Monday, November 22, 2010

Ethics, Morals, and Professionalism

I have been writing about the so-called tenets of the legal profession listed as the clue to the meaning of professionalism in Rule 3 of the Vermont MCLE Rules. My theme has been that the rule provides us precious little guidance on what professionalism is, especially if we cling to the crisp distinction drawn by the Court between professionalism and ethics.

Much more could be said about the tenets laid down in the rule -- and the somewhat different list offered in the Reporter's Note. And I have pointedly not discussed several tenets that may actually have some ascertainable content -- in particular, civility and respect for others (other lawyers, witnesses, parties, clients, and so forth). But I want to step back from this detailed look at specific tenets to reconsider the assumption behind the tenet-listing exercise.

I want to suggest that the problem may lie with the effort to distinguish good action (professionalism)  from ethical action -- as if one can be ethical without being good. If professionalism means more than intelligent business practice, if it involves something deeper than the sort of suits one wears or the language one uses in public, if it entails something beyond good manners, it inevitably infringes upon the moral domain. The distinction the Court tries to fashion is founded on an incredibly narrow understanding of "ethics," though it may be one that is congenial to people who find themselves sometimes "compelled" to engage in behavior that most people find downright wrong (e.g., lying or at least proceeding blithely unconcerned about the truth or falsity of the position being taken, keeping secrets when lives are at stake, causing pain to another human being because doing so has benefits for your client, and so on). Except in the context of "professional ethics" (notice how those terms -- "professional" and "ethics" -- keep coming together), ethics is usually taken to involve something more than adhering to rules narrowly parsed to permit the greatest possible latitude of action. Even the note to the professionalism rule arrives at that insight, for it tells us that "truly ethical people measure their conduct not by rules but by basic moral principles such as honesty, integrity, and fairness." Said another way, truly ethical people display a body of virtues and do not simply abide by rules of conduct.

The Reporter's Note goes on to point out that "people can be dishonest, unprincipled, untrustworthy, unfair, and uncaring without breaking the law or the code." True, but to proceed to call such people "ethical" is bizarre -- and that is exactly what the distinction drawn between ethics and professionalism seems to suggest. The problem may lie not so much with the definition of professionalism (although the very word is problematic in my view), as with the perverse limitation of the meaning of ethics. The attempt of the professions -- including law -- to carve out a body of rules distinct to their activity and to consider anyone who adheres to those rules "ethical," however common and accepted, is at fault for many things, not least of which is the incredible incivility and inhumanity we see displayed in the behavior of lawyers who would defend their heartless and obnoxious behavior by calling it zealous representation. That attempt also generates the sort of definitional difficulties our Court wrestled with in trying to craft a notion of professionalism different from rule-bound ethics. 

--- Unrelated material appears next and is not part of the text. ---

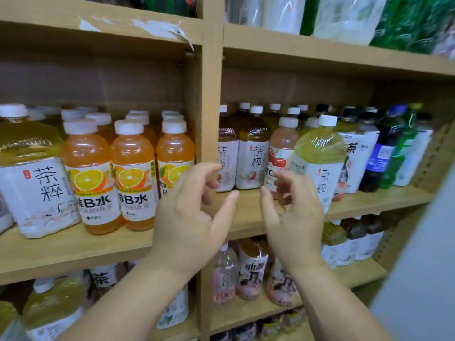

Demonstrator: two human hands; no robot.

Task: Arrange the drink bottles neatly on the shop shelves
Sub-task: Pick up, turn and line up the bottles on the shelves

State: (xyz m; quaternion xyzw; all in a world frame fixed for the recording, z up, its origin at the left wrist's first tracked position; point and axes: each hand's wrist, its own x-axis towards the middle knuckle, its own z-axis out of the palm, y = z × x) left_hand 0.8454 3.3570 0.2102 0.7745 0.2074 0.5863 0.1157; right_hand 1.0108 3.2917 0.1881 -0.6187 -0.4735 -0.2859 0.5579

The problem is that ethics is bigger than any body of rules, let alone a practice-driven set of rules like those that govern professional conduct. Rules are really nothing more than attempts to draw out the implications of basic principles or fundamental virtues of character in particular situations. Until we re-examine the fundamental presuppositions that shape the topic of ethics, professionalism, and morals, we will be condemned to witness professionals who justify their blameworthy antics by reference to so-called "ethical" rules, rules that virtually encourage those antics by defining them out of the realm of ethics. 

Are lawyers who steal from their client trust accounts, or reveal client confidences, or do any of the other things prohibited by the Rules of Professional Conduct unethical? Probably, because most of those acts involve either fundamentally immoral actions (lying, stealing, cheating) or breaches of trust (which, I would contend, are also fundamentally immoral). But notice that I do not draw a distinction between ethics and morals -- a distinction that has crept into discussions of professional conduct and should be rejected. I think that "ethics" and "morals" refer to the same thing -- the basic principles that should guide our conduct, the basic virtues of character that good people possess. Interestingly, when pushed to develop a public statement, those who draft codes of conduct and professionalism rules agree with the identity of ethics and morals -- for they call their codes "rules of professional conduct" not "ethics rules," and they say things like "truly ethical people measure their conduct by basic moral principles."

If ethics is about anything, it is about the virtues of character that define how we should act in the world. Lawyers, like everyone else, should strive to develop those virtues. To the extent that they fail, they can be faulted for being unethical or immoral. It is those virtues that give us principles that can help guide our actions. To the extent that we want to develop a profession known for its morality -- and it seems obvious to me that we should want this -- we should demand that the members of our profession seek to develop the virtues of character of the good person. We should insist that they act on the principles of action that flow from those virtues. Serious failures to abide by those principles, or to display those virtues, should be punished. All failures should be treated as opportunities to examine the virtues and the principles, and it is there that the conversations the Court wants to encourage about professionalism can be most fruitful. But we must give up the tendency -- perhaps particularly common in a profession given to treating all of life's issues analytically -- to draw arbitrary, unjustified, strange, and awkward distinctions between morals, ethics, and professionalism. 

Truly professional lawyers are good people, and evince the virtues and seek always to act according to the principles characteristic of good people. Codes of conduct for professionals must be consistent with morals. They do not chart out a separate territory; they merely look at the same territory through the eyes of people whose work creates specific sorts of situations and raises specific sorts of questions. Codes of conduct apply the virtues of character to specific issues that pop up in professional practice. Professionalism is not something apart from, or even distinguishable from, ethics or morals -- it is the same thing. Nor is it apart from, or distinguishable from, good professional conduct -- it is the same thing. The conversation we should have is about what it means to be a good person. And if we are serious about wanting professionals who are "truly ethical people," we must be willing to punish those who refuse to do so by refusing to let them join or continue as members of a truly ethical profession.

1 comment:

  1. Dianne R. PallmerineDecember 3, 2010 at 6:58 AM

    I continue to think the Professional/Ethics divide is meaningless. I have been unable to distinguish the two since the new requirement was created, even after the 4 hours of "professionalism" credits I have taken. What I would find more useful than this vague "professionalism" would be practical CLE's, applying ethics to practice management. My current concerns are about how to store and/or dispose of old files properly. I have the ABA book on this topic and all reading it did was leave me "frozen in the headlights". Meeting the standards set out by the ABA book in any cost-effective way seems impossible.